The result should be every line of the listing that contains "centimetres".

* **Records shown**
★ ★ ★ ★ ★ ★ ★

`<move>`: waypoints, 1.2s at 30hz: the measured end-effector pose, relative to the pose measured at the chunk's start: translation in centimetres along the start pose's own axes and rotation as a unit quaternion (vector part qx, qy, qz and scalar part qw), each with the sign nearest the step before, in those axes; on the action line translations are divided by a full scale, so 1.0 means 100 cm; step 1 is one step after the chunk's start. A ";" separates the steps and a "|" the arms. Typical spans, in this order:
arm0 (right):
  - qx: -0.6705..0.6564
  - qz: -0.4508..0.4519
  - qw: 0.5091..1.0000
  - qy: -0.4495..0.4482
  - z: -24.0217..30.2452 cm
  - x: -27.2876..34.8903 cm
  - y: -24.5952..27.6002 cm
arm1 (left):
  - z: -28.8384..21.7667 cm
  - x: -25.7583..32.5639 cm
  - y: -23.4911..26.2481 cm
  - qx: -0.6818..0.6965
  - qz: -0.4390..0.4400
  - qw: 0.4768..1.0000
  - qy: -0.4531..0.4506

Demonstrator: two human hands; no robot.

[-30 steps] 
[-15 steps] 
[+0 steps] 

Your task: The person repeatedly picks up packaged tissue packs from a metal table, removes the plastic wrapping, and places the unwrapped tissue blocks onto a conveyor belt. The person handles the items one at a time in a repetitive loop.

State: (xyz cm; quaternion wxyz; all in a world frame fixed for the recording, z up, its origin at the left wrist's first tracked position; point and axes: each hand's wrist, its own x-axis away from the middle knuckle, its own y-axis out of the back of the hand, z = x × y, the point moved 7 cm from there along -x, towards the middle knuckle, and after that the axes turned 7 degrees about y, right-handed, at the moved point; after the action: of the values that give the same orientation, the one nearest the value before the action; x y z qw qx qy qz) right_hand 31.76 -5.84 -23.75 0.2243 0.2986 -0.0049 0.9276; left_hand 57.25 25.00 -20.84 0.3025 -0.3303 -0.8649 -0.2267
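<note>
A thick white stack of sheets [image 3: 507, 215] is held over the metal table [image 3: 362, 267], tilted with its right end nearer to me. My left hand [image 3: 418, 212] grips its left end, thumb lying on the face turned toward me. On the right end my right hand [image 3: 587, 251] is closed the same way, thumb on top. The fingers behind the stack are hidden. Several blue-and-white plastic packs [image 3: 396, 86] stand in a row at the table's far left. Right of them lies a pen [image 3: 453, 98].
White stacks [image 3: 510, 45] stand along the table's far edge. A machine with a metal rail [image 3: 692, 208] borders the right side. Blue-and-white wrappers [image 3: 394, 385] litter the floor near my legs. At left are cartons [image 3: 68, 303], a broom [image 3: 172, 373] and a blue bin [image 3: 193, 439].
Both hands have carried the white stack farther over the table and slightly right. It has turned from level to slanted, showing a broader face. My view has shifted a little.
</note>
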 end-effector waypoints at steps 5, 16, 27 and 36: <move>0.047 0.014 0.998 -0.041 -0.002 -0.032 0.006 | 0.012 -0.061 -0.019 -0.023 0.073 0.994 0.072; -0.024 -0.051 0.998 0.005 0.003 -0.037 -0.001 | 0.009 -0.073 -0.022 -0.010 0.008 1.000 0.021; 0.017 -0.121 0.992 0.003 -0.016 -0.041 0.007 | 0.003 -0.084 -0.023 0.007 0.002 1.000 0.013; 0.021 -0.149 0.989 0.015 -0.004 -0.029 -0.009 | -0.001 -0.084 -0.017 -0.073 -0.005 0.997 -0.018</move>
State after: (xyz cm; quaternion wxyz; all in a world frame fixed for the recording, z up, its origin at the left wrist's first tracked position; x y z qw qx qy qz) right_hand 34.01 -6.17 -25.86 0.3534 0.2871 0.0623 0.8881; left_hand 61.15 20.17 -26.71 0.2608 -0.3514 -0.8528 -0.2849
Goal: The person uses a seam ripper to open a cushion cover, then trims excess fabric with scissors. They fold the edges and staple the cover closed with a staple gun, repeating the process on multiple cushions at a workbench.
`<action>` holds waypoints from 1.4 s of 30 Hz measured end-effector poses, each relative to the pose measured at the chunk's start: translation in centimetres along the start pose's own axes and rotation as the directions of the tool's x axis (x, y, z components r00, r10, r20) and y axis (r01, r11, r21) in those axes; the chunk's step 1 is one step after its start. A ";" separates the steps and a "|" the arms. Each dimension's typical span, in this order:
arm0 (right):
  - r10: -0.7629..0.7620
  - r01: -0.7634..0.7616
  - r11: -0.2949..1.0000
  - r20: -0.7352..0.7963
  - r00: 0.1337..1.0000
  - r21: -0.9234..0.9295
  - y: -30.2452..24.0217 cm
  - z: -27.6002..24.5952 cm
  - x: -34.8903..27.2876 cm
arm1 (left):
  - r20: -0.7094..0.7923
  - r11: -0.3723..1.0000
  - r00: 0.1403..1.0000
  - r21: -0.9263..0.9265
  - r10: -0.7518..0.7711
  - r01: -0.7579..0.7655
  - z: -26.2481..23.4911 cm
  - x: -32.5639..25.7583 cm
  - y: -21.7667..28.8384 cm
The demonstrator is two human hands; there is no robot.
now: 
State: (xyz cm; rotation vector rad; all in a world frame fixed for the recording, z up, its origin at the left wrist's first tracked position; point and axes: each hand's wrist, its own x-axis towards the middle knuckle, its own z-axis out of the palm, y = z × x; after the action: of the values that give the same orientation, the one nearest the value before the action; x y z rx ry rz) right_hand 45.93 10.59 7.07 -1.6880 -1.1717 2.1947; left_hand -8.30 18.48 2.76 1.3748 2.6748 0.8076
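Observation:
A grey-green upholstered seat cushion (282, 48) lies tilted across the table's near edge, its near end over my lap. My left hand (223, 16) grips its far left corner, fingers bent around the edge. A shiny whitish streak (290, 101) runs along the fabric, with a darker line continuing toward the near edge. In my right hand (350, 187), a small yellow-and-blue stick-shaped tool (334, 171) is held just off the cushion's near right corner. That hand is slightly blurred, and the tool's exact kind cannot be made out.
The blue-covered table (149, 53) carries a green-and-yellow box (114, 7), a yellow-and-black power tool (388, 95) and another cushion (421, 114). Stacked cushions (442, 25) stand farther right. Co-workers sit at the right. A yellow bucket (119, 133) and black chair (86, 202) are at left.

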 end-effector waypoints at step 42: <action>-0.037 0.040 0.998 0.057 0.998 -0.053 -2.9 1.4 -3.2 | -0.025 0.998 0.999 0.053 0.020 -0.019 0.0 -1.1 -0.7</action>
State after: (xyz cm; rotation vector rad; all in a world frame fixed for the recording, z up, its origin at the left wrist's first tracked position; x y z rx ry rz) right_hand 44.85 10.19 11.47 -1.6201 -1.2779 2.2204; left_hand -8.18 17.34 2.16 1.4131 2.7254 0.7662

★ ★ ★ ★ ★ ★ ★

* **Exercise answer**
`<move>`: waypoints, 1.2s at 30hz: the measured end-effector pose, relative to the pose measured at the chunk's start: translation in centimetres along the start pose's own axes and rotation as a unit quaternion (vector part qx, qy, qz and scalar part qw), each with the sign nearest the step before, in those axes; on the action line translations are divided by a full scale, so 1.0 means 100 cm; step 1 is one step after the chunk's start. A ";" separates the steps and a "|" the arms. Typical spans, in this order:
`<action>` holds waypoints from 1.4 s of 30 Hz measured end-effector poses, each relative to the pose measured at the chunk's start: translation in centimetres along the start pose's own axes and rotation as the directions of the tool's x axis (x, y, z components r00, r10, r20) and y axis (r01, r11, r21) in those axes; the chunk's step 1 is one step after its start. A ";" separates the steps and a "|" the arms. Each dimension's typical span, in this order:

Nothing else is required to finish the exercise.